Currently, pretty much all of the variables that are significant for the regression of total annual wages are also significant for the regression of total hours worked. Is this an issue? I don't think that I can realistically find any variables that wouldn't be in both equations... I've read some literature and people use variables like non-labour income for hours worked and experience for wages but I don't have these variables in my dataset. I tried using marital status (which some literature says only affects hours worked) but I find them significant for wages too and in my head, I can understand why they would be.

If it is important for me to have different variables in each equation, should I maybe ignore the regression results and put marital status and number of kids solely in the regression for hours worked?

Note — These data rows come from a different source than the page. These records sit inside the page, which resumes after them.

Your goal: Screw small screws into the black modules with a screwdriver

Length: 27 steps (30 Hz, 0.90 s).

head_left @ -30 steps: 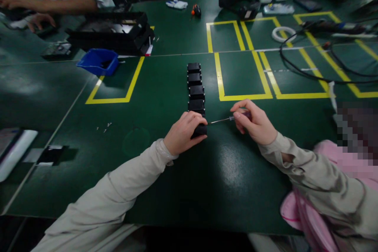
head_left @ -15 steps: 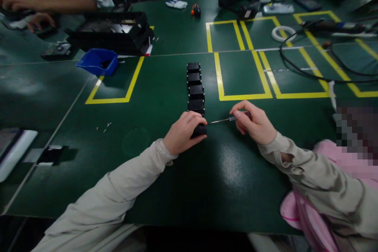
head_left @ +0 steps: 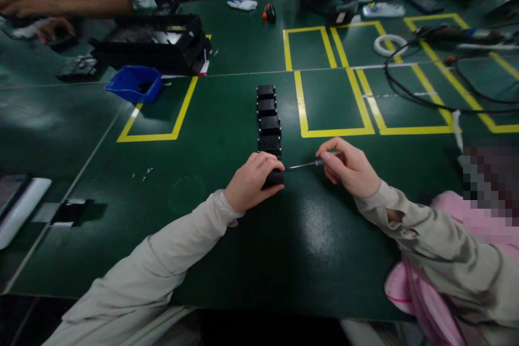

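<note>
My left hand (head_left: 256, 181) is closed over a small black box (head_left: 275, 177) at the near end of a row, its fingers covering much of it. Several similar black boxes (head_left: 270, 125) line up beyond it, with small shiny screws at their sides. My right hand (head_left: 349, 166) grips a screwdriver (head_left: 302, 165) by its handle, mostly hidden in the fingers. The thin metal shaft lies nearly level and points left. Its tip is at the right side of the held box; whether it sits on a screw I cannot tell.
Several loose screws (head_left: 149, 171) lie on the green table (head_left: 243, 270) to the left. A blue bin (head_left: 135, 84) stands before a stack of black trays (head_left: 154, 46). A co-worker's arm (head_left: 93, 6) is at upper left. Black cable (head_left: 405, 92) curves across the right; pink cloth (head_left: 430, 303) hangs near my right arm.
</note>
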### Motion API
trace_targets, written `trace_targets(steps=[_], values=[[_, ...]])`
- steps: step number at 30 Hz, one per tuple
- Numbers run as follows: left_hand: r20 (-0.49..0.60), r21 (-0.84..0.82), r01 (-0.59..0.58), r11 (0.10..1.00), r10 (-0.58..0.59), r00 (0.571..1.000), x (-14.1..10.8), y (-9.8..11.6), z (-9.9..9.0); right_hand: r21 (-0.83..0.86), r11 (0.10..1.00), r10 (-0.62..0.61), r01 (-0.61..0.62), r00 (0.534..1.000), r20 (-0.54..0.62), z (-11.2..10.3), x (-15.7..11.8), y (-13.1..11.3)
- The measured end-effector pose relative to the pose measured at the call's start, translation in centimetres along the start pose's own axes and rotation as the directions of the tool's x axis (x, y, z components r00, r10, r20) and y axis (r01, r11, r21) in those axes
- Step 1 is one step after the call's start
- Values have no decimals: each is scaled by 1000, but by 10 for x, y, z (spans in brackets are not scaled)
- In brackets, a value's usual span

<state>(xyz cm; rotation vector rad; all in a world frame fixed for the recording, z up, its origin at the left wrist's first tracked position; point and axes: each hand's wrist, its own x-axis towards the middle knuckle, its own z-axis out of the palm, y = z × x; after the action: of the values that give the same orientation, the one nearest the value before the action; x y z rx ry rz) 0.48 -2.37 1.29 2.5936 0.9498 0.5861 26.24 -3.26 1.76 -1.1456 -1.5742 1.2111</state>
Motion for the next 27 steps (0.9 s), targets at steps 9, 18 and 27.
trace_targets(steps=[9,18,27], values=[[6,1,9,1000,-9,1000,0,0,-1,27,1000,6,-6,1000,-4,1,1,0],[-3,-2,5,1000,-5,1000,0,0,-1,31,999,-21,21,1000,-3,0,1,-2],[2,-6,13,1000,-13,1000,1,0,-1,19,999,-30,30,1000,-6,1,2,-1]])
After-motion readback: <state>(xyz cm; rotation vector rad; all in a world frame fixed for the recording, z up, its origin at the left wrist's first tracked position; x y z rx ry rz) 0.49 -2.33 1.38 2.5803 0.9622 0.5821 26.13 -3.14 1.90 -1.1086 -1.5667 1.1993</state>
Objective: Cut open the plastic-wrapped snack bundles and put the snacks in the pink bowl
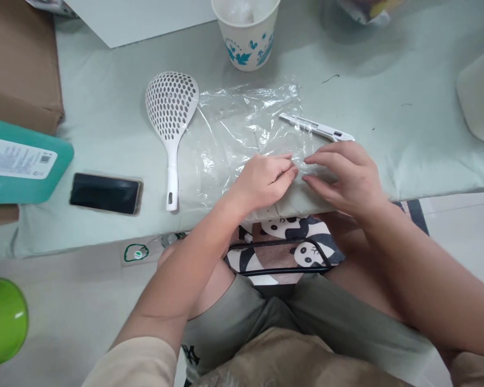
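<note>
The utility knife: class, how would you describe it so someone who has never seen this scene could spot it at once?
On the pale green tablecloth, find the crinkled clear plastic. Across its right edge, just beyond the right hand, lies the slim white utility knife, slanting. Unlike the white skimmer left of the plastic, it is narrow throughout, with no perforated bowl.

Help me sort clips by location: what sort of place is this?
Probably a home, though a small workroom is possible: a white perforated skimmer, a smartphone and a leaf-patterned cup share a covered table.
</note>
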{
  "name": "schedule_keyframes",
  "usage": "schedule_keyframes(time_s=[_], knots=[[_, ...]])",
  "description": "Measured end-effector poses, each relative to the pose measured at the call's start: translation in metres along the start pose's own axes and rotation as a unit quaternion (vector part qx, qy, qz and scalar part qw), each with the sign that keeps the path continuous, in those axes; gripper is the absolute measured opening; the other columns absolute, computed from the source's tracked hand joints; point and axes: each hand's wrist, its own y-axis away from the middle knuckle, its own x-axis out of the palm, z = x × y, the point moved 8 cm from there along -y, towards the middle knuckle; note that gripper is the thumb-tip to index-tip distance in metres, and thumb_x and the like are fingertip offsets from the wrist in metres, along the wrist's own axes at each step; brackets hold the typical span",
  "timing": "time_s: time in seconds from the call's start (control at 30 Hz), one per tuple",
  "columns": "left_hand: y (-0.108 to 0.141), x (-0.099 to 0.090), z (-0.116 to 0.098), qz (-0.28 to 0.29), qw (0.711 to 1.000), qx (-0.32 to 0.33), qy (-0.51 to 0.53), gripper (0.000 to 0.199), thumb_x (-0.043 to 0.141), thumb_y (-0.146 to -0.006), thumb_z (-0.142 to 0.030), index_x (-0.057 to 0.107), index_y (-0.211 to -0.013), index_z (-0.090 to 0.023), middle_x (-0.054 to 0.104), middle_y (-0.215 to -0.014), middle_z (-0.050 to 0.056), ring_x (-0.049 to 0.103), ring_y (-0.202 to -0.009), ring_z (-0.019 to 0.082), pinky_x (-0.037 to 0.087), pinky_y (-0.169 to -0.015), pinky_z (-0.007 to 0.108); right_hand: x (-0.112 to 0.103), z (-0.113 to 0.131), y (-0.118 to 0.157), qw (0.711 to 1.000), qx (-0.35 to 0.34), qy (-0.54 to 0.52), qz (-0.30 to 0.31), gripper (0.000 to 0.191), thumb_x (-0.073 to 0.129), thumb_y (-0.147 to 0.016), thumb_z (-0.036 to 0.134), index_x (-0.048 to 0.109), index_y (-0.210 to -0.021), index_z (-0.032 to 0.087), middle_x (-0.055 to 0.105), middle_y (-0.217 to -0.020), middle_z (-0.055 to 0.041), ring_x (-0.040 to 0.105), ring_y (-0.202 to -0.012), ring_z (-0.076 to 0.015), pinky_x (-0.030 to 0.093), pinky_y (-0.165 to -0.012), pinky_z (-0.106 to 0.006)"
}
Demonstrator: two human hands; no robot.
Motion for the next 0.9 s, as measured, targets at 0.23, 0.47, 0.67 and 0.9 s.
schedule_keyframes(time_s=[0.23,0.47,0.67,0.9], knots=[[0.0,0.001,-0.002,0.009,1.0,0.014,-0.005,0.043,0.045,-0.1,-0.027,0.04,-0.058,-0.022,0.06,-0.062,0.003,0.067,-0.131,0.029,0.053,-0.082,0.033,-0.006,-0.006,-0.001,0.998,0.055,-0.027,-0.004,0.015,0.062,-0.093,0.038,0.074,-0.086,0.032,0.075,-0.089,-0.0055,0.069,-0.085,-0.027,0.055,-0.081,-0.049],[0.0,0.003,-0.007,0.007,0.998,0.065,-0.018,0.04,0.05,-0.096,-0.022,0.052,-0.056,-0.022,0.064,-0.063,0.0,0.074,-0.094,0.02,0.056,-0.101,0.039,-0.015,0.005,-0.001,0.995,0.026,-0.099,-0.003,0.014,0.06,-0.089,0.03,0.065,-0.076,0.03,0.075,-0.088,-0.004,0.069,-0.084,-0.0255,0.056,-0.083,-0.048],[0.002,0.002,-0.012,-0.004,0.996,0.092,-0.001,0.024,0.06,-0.091,-0.033,0.072,-0.074,-0.022,0.079,-0.086,0.003,0.074,-0.09,0.02,0.059,-0.096,0.04,-0.006,0.005,-0.003,0.99,-0.014,-0.125,0.068,0.016,0.057,-0.077,0.021,0.055,-0.062,0.026,0.074,-0.084,-0.0019,0.069,-0.082,-0.0232,0.055,-0.086,-0.046],[0.012,-0.067,0.003,-0.183,0.982,-0.005,-0.041,0.023,0.053,-0.099,-0.032,0.073,-0.092,-0.027,0.079,-0.105,0.0,0.071,-0.106,0.018,0.057,-0.09,0.038,-0.002,0.017,-0.004,0.97,-0.035,-0.169,0.173,0.034,0.051,-0.086,0.025,0.047,-0.053,0.024,0.064,-0.061,0.0016,0.063,-0.063,-0.0167,0.053,-0.074,-0.038]])
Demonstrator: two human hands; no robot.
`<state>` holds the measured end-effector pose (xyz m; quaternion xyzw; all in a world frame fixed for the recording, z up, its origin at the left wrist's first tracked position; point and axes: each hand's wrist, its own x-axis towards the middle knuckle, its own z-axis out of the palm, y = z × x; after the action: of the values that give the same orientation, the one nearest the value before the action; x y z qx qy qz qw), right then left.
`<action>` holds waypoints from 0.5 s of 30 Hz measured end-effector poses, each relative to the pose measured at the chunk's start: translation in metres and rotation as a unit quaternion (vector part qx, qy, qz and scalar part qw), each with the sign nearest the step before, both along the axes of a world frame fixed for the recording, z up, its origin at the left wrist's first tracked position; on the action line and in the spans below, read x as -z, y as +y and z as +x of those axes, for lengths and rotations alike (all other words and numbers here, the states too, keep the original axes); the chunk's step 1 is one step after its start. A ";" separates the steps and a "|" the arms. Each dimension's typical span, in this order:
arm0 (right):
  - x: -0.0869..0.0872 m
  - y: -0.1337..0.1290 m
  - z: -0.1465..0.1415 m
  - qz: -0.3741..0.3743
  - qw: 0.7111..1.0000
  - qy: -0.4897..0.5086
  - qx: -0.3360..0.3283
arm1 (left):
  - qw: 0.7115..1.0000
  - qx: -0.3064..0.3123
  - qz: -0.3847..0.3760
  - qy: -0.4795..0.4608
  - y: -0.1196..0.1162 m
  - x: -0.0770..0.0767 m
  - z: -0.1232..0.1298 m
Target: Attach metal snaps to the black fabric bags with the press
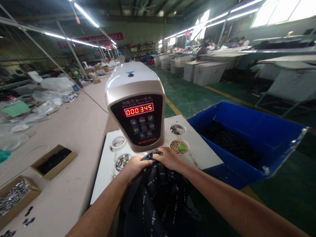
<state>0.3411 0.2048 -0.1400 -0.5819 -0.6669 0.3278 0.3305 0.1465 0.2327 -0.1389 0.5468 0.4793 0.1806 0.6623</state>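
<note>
Both hands grip the upper edge of a black garment printed with white lettering, which hangs down over my lap. My left hand pinches the cloth from the left, and my right hand pinches it just to the right. Right in front of them stands a button-attaching machine with a red lit display reading 000345. The fingers and cloth are close under its front; whether the cloth touches the machine's working parts is hidden.
The white machine table has round wells with brass-coloured fasteners and metal parts. At right is a blue bin of dark cloth. A long table at left carries boxes of metal pieces and black parts.
</note>
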 end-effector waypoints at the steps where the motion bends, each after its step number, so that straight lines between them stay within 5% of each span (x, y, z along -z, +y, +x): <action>1: 0.000 0.001 0.000 0.000 1.000 0.001 -0.004 | 1.000 -0.001 0.003 0.002 0.001 0.001 -0.001; 15: 0.002 0.008 -0.002 0.005 1.000 0.016 0.003 | 1.000 -0.017 0.001 0.008 0.004 -0.004 0.001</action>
<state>0.3392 0.2123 -0.1424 -0.5768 -0.6617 0.3327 0.3445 0.1471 0.2368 -0.1353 0.5402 0.4936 0.1881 0.6551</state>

Also, given my panel data is only 6 years apart (with individuals ranging from ages 21 to 40 years old), do you think I can say that age shouldn't make a difference in the total hours worked as those are prime working ages? My regression shows that age does make a difference to hours worked though...
Tags: None
Clyde Schechter

Join Date: Apr 2014

Posts: 30192
#2

07 May 2016, 19:23

I have decided to use Log Wages and also Log Hours which means that all individuals with zero wages and/or zero hours worked are excluded (so only employed individuals are in the sample).

That is almost certainly a bad idea. It makes your model meaningless because it does not generalize to people who do not work or do not earn wages from their work. But since these are your outcome variables, it means that it is impossible to predict the outcome for any case unless you already know the outcome, at least to the extent of whether or not it is zero. Using a Poisson model is probably a much better idea, and because it is based on a logarithmic link, it will accomplish most of what a log transformation with -xtreg, fe- would if that were sensible to do.

If it is important for me to have different variables in each equation, should I maybe ignore the regression results and put marital status and number of kids solely in the regression for hours worked?

But why do you think it might be important to have different variables in each equation. It should surprise nobody that hours worked and wages earned would exhibit a pretty strong correlation, and that any variable that is a good predictor of one is likely to be a good predictor of the other. You should select your variables on the basis of their expected relevance to the outcomes you are modeling. If that means you use the same predictors for both outcomes, there is no problem with that.
Comment
Solomon Lin

Join Date: May 2016

Posts: 36
#3

07 May 2016, 20:13

Originally posted by Clyde Schechter View Post

That is almost certainly a bad idea. It makes your model meaningless because it does not generalize to people who do not work or do not earn wages from their work. But since these are your outcome variables, it means that it is impossible to predict the outcome for any case unless you already know the outcome, at least to the extent of whether or not it is zero. Using a Poisson model is probably a much better idea, and because it is based on a logarithmic link, it will accomplish most of what a log transformation with -xtreg, fe- would if that were sensible to do.

Hi Clyde,

Thank you so much for the pointers and sorry for the basic questions.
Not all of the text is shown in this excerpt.